Dendreon files for Ch 11 bankruptcy protection

The Associated Press

The prostate cancer drug developer Dendreon is seeking Chapter 11 bankruptcy protection and has reached a financial restructuring agreement with investors holding more than $520 million in debt.

The Seattle company listed more than $664 million in total debts and $364.6 million in assets in a U.S. Bankruptcy Court filing on Monday. Its largest creditor is Bank of New York Mellon, which holds $620 million in notes.

Dendreon Corp. makes the prostate cancer treatment Provenge.
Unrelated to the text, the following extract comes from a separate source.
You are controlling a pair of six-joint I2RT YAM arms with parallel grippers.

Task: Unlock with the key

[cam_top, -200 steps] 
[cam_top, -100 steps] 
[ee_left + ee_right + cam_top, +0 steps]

It said Monday that its reorganization allows for the continued delivery of the drug to doctors and patients. The drugmaker also said it has enough cash to support all operations during its restructuring.

The company will attempt to sell itself to a buyer that would continue to produce Provenge, or, if it receives no qualifying bids, continue as a stand-alone company.

Dendreon warned shareholders in August about its debt load and said then that it that it was considering alternatives that could wipe out their ownership. The company said then that there was a "significant risk" that it would not be able to repay or refinance $620 million in notes due in 2016.

The company said Monday that its reorganization plan involves converting all 2016 notes into equity of the reorganized company.

Dendreon launched Provenge, its first commercial product approved by the Food and Drug Administration, in 2010. The drug trains a patient's immune system to fight cancer. Analysts initially expected sales to reach into the billions of dollars. However, the drug's performance has been hurt in part by its cost, limited benefit and reimbursement rates.

The drugmaker changed leadership last summer when it named former Discovery Labs leader W. Thomas Amick president and chief executive officer. The company had said in June that former CEO John H. Johnson planned to resign for personal reasons.

Shares of Dendreon, which is based in Seattle, shed most of their value Monday before markets opened, sinking 59 cents to 35 cents. The stock had slipped below $1 earlier this fall and has tumbled most of this year after closing 2013 at $2.99.